Provided data:
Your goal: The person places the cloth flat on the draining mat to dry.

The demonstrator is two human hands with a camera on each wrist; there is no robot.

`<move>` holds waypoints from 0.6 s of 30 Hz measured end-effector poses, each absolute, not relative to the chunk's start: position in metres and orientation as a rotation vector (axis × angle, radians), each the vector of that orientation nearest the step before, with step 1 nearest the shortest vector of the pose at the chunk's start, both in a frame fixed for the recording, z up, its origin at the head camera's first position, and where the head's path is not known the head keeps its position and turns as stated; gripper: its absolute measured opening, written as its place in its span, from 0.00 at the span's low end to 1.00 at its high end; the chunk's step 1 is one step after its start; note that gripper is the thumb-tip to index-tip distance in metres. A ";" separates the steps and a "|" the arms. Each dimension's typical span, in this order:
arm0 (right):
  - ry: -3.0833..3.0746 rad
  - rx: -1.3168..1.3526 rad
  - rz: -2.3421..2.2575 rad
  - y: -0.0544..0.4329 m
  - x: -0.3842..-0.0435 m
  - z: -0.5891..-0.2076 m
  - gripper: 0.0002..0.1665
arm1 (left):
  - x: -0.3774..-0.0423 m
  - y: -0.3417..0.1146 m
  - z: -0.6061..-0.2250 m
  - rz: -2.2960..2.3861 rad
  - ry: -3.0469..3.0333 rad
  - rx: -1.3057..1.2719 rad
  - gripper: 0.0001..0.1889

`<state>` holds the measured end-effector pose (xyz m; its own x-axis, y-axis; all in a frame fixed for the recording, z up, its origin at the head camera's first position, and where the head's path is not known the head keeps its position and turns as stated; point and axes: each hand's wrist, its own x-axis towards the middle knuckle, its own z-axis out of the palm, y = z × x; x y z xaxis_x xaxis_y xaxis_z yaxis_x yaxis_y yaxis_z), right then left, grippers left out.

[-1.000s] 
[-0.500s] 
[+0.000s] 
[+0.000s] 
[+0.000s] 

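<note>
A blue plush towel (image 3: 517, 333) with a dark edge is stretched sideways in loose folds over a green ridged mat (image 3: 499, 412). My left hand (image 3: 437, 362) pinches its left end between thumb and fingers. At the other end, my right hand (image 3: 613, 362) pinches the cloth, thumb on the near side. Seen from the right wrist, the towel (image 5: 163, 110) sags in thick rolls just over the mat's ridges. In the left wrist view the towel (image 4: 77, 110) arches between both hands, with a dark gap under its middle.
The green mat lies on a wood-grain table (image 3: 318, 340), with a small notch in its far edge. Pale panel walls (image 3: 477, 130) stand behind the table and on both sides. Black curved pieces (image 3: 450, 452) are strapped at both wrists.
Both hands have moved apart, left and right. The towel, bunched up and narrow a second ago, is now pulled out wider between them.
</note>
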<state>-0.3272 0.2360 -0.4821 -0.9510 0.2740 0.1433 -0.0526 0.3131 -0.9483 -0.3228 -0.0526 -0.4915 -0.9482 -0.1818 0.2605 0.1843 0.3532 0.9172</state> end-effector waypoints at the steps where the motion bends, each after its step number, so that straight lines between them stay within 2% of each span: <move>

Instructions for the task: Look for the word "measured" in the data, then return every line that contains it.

Exercise answer:
`<move>` holds waypoints from 0.6 s of 30 Hz measured end-effector poses, each absolute, not relative to the chunk's start: position in metres and orientation as a rotation vector (axis × angle, radians), each the vector of that orientation nearest the step before, with step 1 nearest the shortest vector of the pose at the chunk's start, both in a frame fixed for the recording, z up, its origin at the head camera's first position, and where the head's path is not known the head keeps its position and turns as stated; gripper: its absolute measured opening, written as its place in its span, from 0.00 at the span's low end to 1.00 at its high end; the chunk's step 1 is one step after its start; note that gripper is the thumb-tip to index-tip distance in metres. A ";" separates the steps and a "|" the arms. Each dimension's typical span, in this order:
`<state>` holds the measured end-effector pose (xyz m; its own x-axis, y-axis; all in a frame fixed for the recording, z up, its origin at the head camera's first position, and where the head's path is not known the head keeps its position and turns as stated; point and axes: each hand's wrist, its own x-axis towards the middle knuckle, its own z-axis out of the palm, y = z × x; x y z xaxis_x xaxis_y xaxis_z yaxis_x yaxis_y yaxis_z), right then left, grippers left out.

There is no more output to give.